Pl WO or Comd is more likely, we're well staffed in comparison to most reserve units!


----------



## ArmyRick (5 Jul 2016)

Agreed with almost all of the comments the OC noted.


----------



## Red 6 (25 Jul 2016)

This information is outstanding not just for company commanders, but also for small-unit leaders at all levels. Training in the US Army is driven either by the Mission Essential Task List (METL) – (mostly in peacetime), or the Army Force Generation Cycle (ARFORGEN) for operational deployments. For the most part, every one of these points is applicable to probably any modern army.

I would like to specifically address what the writer calls 'NCOs and Whitespace.' We (in the US Army) spent a lot of time trying to figure out how to make productive use of the spaces in between tasks on the daily training schedule. Before the wars started, there was an army-wide program called 'Sergeant's Time,' which happened every Thursday morning in garrison. It started at 0700 and went until 1200. Squad/section and team leaders were tasked with to-standard training on individual soldier and team tasks. It was supposed to take place outside with a tactical focus. It started sometime in the 80s and stayed constant until the ARFORGEN cycle took over to get units downrange. The army is currently working to get sergeant's time back into operation.

Hip pocket training is the life blood of basic soldiering. Like the writer, units I served with required NCOs to have a pre-formatted lesson plan they could pull out during down-time. But even without a piece of paper, you can do lots and lots of stuff off the top of your head. My gunner and I used to do worm board drills all the time on the hard stand. Every track had a 240, tripod and T&E. We ran GPMG crew drills with our loaders and scout/observers every week. Soldiers want to do hands-on training and nothing is worse than a sergeant standing there reading something verbatim out of a soldier's manual.
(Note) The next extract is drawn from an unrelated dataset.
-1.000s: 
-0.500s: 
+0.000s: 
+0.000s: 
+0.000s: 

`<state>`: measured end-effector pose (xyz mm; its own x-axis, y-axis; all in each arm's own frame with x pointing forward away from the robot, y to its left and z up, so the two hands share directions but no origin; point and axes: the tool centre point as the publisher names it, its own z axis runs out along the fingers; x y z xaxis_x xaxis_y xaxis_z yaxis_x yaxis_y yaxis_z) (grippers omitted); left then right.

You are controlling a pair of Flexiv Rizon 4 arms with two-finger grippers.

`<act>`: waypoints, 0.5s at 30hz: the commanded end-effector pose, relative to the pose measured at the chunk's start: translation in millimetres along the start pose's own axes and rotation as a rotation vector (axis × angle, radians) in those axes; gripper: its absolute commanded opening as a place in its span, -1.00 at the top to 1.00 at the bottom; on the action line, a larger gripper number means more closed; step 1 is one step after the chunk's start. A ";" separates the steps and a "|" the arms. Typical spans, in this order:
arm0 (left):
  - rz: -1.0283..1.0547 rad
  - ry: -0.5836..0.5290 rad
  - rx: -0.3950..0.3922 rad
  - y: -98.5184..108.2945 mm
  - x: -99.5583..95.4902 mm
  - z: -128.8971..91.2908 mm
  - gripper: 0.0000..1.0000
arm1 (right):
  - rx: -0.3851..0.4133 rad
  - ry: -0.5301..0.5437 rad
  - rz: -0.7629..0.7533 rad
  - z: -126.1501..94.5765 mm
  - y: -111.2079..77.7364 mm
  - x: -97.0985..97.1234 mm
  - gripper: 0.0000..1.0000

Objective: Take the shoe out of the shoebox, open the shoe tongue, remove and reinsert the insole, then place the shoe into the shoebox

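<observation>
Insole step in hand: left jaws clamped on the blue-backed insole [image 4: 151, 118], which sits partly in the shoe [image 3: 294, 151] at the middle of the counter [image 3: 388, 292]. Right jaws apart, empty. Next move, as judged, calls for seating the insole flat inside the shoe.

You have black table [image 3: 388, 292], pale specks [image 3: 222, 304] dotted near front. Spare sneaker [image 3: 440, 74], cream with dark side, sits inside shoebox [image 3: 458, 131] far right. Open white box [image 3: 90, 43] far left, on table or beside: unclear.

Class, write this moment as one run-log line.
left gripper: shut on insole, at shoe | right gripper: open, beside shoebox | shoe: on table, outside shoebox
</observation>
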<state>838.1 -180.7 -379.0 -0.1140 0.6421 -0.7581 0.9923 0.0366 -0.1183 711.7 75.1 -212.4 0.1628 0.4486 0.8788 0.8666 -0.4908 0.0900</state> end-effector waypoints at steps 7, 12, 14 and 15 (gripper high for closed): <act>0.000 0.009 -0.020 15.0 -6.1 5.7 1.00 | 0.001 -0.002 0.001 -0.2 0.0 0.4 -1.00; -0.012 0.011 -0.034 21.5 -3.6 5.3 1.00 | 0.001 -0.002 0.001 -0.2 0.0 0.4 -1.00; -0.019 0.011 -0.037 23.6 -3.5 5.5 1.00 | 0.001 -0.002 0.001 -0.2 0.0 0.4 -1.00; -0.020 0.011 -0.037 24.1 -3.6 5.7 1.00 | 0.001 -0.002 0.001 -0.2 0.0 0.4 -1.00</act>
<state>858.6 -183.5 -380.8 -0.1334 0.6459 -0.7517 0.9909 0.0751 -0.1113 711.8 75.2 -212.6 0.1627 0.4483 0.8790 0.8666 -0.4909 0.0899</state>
When I was a platoon sergeant, I constantly checked my squad and team leaders to see how they were doing short hip pocket training. 

I served on Bradleys for most of my career and we taught every crewman and dismount how to install and pull out the 25mm, how to load the gun, how to hang ammo in the ready cans, the right way to get ammo through the feed chutes into the feeder, how to boresight the main gun and coax. We have this deck of armored vehicle ID cards that are the same size as playing cards. Every TC had a set and we were always drilling on them. The list is endless. 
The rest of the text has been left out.